When you mix you end up with traits from both. Read about APBTs (and terriers in general) and read about collies (and herding dogs in general). In the end a dog is a dog first, with it's own personality that can defy "breed expectations." Any dog of any breed can have personality traits that don't fully conform to what is "typical" of the breed. The breed and what it's been bred for certainly has influence and it's important to understand what the dog's natural inclinations may be and what is common for the breed to display in terms of personality, but any dog of any breed is still a dog and has its own personality. Like not all Golden Retrievers are super friendly family dogs just because they are Golden Retrievers. You cannot define a dog by its breed. Again, breed is important and definitely has influence, but dogs have their own personalities. Many things are universally common for dogs like chewing, digging, mouthing, jumping, and barking. All are very natural habits but you must learn to manage them and train the dog so it can learn what is appropriate and where the constructive outlets are.

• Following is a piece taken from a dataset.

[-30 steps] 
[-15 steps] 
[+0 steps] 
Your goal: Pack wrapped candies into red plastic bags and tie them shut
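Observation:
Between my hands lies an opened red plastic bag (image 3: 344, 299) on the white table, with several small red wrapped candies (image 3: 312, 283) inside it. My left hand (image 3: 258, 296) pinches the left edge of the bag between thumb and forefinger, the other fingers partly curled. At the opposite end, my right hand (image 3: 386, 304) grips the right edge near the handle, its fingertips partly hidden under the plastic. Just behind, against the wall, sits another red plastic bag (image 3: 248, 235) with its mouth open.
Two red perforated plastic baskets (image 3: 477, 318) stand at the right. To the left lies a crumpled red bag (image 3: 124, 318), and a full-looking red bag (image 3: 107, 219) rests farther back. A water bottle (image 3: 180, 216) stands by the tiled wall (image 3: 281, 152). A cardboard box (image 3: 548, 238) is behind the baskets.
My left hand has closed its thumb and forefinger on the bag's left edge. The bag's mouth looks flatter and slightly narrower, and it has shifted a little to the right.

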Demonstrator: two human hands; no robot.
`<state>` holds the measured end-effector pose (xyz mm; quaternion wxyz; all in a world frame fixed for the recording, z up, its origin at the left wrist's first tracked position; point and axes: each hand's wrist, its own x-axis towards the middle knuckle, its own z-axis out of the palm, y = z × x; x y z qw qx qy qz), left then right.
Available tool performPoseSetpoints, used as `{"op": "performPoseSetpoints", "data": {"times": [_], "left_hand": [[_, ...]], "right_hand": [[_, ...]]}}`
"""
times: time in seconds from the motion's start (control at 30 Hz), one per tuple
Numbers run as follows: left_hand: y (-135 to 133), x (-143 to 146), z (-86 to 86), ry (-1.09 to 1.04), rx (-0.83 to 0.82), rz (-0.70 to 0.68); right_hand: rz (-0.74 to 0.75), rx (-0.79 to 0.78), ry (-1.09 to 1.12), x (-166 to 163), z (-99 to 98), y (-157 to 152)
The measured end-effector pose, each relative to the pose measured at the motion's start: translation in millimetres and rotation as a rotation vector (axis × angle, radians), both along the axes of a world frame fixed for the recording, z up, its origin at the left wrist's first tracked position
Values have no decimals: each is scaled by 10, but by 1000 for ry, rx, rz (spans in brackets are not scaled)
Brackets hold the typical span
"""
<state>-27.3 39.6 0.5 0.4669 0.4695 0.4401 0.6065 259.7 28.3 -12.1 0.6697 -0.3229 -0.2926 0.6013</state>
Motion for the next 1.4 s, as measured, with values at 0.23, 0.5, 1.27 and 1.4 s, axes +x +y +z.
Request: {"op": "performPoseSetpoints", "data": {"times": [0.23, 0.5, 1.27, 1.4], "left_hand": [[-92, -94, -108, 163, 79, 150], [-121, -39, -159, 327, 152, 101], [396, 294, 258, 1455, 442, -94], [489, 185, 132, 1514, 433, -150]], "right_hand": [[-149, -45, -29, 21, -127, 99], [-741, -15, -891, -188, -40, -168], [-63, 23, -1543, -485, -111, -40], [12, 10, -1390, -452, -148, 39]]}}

You wouldn't believe how many people have told me "you can't train a husky to walk with a loose leash because they are bred to pull." Don't be limited by what is "expected" or "typical" of a breed. Your dog is an individual, and it is a dog capable of learning just about anything that any other dog of any breed or mix can learn.


----------



## blenderpie (Oct 5, 2012)

Mixes are sort of a grab bag. I have a 10 week old giant schnauzer/standard poodle mix. She definitely favors the look of the schnauzer and is crazy crazy smart (both breeds are) and she definitely walks and plays like a poodle. Personality wise, she's a pretty even mix (so far). But, some of her littermates might look a lot like poodles and act a lot more like a schnauzer or vice versa. Even within the same litter there will be a ton of diversity.

You have to like and respect both breeds because he'll have a mix of both traits. But, training is the most important thing and will ultimately affect how your dog behaves the most.

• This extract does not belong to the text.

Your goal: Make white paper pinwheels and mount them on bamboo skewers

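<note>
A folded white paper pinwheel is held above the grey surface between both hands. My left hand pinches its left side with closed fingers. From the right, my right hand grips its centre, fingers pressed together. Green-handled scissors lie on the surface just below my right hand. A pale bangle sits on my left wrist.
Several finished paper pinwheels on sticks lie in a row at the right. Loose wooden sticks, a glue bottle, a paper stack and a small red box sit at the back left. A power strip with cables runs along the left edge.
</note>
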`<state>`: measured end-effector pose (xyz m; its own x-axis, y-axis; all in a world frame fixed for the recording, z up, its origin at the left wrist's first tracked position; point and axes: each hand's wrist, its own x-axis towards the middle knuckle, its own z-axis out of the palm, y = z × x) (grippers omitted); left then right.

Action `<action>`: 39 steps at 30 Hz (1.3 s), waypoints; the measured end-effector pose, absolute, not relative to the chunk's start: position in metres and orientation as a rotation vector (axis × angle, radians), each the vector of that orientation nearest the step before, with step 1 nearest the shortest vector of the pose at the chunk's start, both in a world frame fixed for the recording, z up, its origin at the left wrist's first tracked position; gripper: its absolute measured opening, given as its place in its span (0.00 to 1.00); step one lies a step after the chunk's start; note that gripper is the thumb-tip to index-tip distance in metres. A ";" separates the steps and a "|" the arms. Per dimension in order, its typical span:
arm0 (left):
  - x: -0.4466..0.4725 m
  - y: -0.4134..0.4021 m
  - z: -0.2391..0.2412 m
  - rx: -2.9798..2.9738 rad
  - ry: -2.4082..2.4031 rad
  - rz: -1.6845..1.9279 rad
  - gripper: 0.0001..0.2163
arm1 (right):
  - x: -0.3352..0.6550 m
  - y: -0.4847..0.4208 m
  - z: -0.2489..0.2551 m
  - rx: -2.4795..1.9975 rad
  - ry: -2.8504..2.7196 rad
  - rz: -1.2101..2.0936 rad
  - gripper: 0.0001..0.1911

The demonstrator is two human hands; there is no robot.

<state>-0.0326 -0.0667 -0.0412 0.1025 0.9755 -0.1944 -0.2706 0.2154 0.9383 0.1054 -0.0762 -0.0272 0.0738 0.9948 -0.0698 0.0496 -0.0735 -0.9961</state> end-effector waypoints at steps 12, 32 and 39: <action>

He's really cute! Good luck with him.


----------



## Abbylynn (Jul 7, 2011)

What a unique mix!  He is really pretty too!


----------



## Amaryllis (Dec 28, 2011)

Mixes really are a grab bag. My husband ended up Facebook friends with the woman who bred my last dog, a GSD x Golden Retriever mix. Muggsy was mostly GSD, except for a love of all people, his litter mates ranged from pure GSD (ironically, that dog looked almost pure Golden) to pure Golden, with a few in the middle like Muggsy.

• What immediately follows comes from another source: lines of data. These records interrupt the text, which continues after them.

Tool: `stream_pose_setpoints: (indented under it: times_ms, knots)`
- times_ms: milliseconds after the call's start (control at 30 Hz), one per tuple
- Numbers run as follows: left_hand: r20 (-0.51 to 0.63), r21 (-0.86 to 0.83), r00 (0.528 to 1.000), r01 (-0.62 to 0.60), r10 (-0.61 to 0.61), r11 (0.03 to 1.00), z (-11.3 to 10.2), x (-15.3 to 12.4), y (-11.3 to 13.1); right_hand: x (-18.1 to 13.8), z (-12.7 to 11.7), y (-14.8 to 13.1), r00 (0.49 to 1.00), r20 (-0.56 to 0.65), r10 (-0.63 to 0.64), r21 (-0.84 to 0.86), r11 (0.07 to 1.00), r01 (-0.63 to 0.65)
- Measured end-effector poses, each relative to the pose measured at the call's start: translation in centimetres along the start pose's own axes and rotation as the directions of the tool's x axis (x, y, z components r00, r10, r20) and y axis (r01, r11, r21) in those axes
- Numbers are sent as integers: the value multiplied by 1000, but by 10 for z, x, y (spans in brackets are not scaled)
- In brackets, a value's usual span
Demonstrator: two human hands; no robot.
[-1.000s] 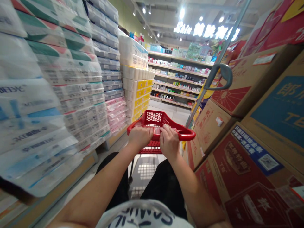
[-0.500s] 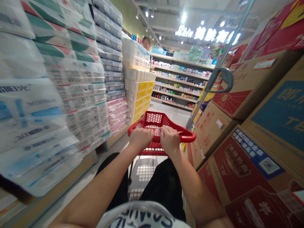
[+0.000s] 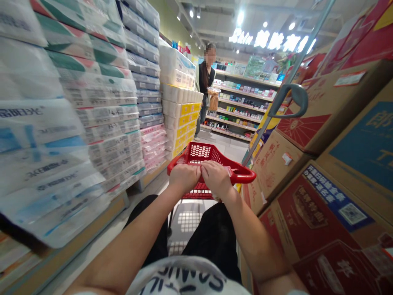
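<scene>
A red plastic shopping cart (image 3: 242, 175) stands right in front of me, its basket pierced with holes and its handle crossing between my arms. My left hand (image 3: 185, 178) is wrapped round the handle, left of its middle. Close beside it, almost touching, my right hand (image 3: 215, 177) grips the same bar. The hands hide the middle of the handle, and my fingers' undersides do not show. Part of the basket's inside is visible beyond my hands.
Stacks of wrapped tissue packs (image 3: 107, 110) line the left side on low pallets. Large cardboard boxes (image 3: 331, 200) rise close on the right, near a slanted grey pole with a handle (image 3: 290, 102). Ahead, a person (image 3: 206, 82) holds a clear tub before stocked shelves (image 3: 236, 104).
My right hand has slid left along the handle, closer to my left hand. The person ahead has come out from behind the tissue stack, and the tub now shows.
</scene>
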State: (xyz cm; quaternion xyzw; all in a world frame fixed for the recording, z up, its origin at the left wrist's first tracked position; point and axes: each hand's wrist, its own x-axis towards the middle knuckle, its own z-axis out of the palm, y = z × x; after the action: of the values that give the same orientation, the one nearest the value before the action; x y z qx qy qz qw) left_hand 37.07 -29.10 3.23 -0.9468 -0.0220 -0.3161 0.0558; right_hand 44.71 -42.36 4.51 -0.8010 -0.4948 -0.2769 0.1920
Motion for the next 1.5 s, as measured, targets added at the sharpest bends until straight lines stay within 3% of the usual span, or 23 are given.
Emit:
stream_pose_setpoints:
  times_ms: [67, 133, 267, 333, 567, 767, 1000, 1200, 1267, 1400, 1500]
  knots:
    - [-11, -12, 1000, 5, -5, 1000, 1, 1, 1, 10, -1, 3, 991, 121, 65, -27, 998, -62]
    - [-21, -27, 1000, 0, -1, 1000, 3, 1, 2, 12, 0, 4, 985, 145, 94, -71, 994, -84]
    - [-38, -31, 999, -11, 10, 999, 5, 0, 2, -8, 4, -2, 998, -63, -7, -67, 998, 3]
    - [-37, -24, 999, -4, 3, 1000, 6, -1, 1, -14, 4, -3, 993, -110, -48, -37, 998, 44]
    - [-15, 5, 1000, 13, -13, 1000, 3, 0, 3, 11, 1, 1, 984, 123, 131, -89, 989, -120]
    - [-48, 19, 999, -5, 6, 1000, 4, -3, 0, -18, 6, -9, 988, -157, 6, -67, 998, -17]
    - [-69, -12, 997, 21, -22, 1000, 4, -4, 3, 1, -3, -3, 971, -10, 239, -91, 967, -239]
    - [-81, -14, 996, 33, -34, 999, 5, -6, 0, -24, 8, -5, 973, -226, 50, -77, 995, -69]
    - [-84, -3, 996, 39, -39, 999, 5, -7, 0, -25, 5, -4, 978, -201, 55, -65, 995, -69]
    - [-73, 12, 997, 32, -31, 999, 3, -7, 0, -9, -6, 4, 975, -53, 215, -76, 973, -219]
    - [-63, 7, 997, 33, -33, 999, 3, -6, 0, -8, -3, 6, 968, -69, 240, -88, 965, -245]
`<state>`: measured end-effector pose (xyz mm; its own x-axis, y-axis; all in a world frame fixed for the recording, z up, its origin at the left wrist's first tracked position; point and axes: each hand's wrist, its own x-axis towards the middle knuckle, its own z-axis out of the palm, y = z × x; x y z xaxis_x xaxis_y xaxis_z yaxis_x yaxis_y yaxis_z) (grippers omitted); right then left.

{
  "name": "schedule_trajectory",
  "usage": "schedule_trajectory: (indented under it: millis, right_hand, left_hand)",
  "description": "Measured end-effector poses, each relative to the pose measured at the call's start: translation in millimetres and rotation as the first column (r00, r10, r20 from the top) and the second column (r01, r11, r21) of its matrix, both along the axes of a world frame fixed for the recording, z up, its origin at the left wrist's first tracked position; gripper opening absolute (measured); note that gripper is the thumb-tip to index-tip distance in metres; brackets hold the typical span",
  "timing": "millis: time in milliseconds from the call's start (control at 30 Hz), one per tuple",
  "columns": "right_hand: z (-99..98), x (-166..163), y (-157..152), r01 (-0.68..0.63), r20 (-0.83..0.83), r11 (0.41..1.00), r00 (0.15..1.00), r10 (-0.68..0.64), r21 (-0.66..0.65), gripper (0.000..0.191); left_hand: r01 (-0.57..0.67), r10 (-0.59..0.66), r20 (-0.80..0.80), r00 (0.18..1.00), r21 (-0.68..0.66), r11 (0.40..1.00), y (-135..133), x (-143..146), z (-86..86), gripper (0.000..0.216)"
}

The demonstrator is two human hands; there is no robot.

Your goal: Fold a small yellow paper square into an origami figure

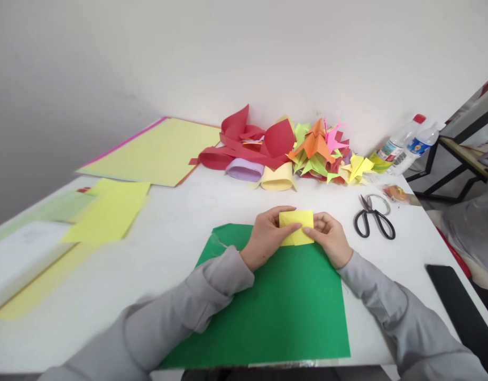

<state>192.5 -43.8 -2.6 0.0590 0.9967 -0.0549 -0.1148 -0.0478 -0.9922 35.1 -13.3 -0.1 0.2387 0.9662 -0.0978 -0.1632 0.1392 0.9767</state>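
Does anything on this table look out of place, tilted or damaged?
Two water bottles seem to lie on their sides at the far right corner of the table. The green sheet under the yellow paper looks creased or torn at its far left corner. Nothing else stands out.

A plain white wall [244,47] fills the view from 9 to 3 o'clock. It is bare and matte, greying into shadow toward 9 o'clock and brightest near 1 o'clock. Below it spreads a white table [168,264], its far edge meeting the wall at 12 o'clock. At 3 o'clock, past the table's corner, stands a black metal-framed stand [463,156]. The light is soft and even, and shadows are faint.
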Motion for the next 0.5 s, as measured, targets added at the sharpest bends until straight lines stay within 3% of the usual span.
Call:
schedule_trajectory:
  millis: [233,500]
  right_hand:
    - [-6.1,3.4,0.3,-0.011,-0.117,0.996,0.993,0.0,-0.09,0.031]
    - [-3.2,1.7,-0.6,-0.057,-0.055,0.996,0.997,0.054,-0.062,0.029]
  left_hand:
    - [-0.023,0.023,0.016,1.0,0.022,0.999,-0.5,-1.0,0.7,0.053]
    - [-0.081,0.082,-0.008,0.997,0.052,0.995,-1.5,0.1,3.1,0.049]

In the end, dogs are dogs and training is training. Just handle things as they come.


----------



## TwistedLlama7 (Apr 2, 2013)

I appreciate all the answers but I should have been more specific. I do know that breed only plays a small factor in dogs. I was more interested in wether or not anyone knows what he will look like as an adult. Size and weight. Long hair, short hair. I can only find APBT/Border Collie mix pictures, but his mother is a Rough Collie so the pictures don't help much. Any idea what he will look like?

P.S- I know that not all dogs look the same and their looks can be as unpredictable as their personalities. I am just looking for an idea of what he might look like.

Thanks


----------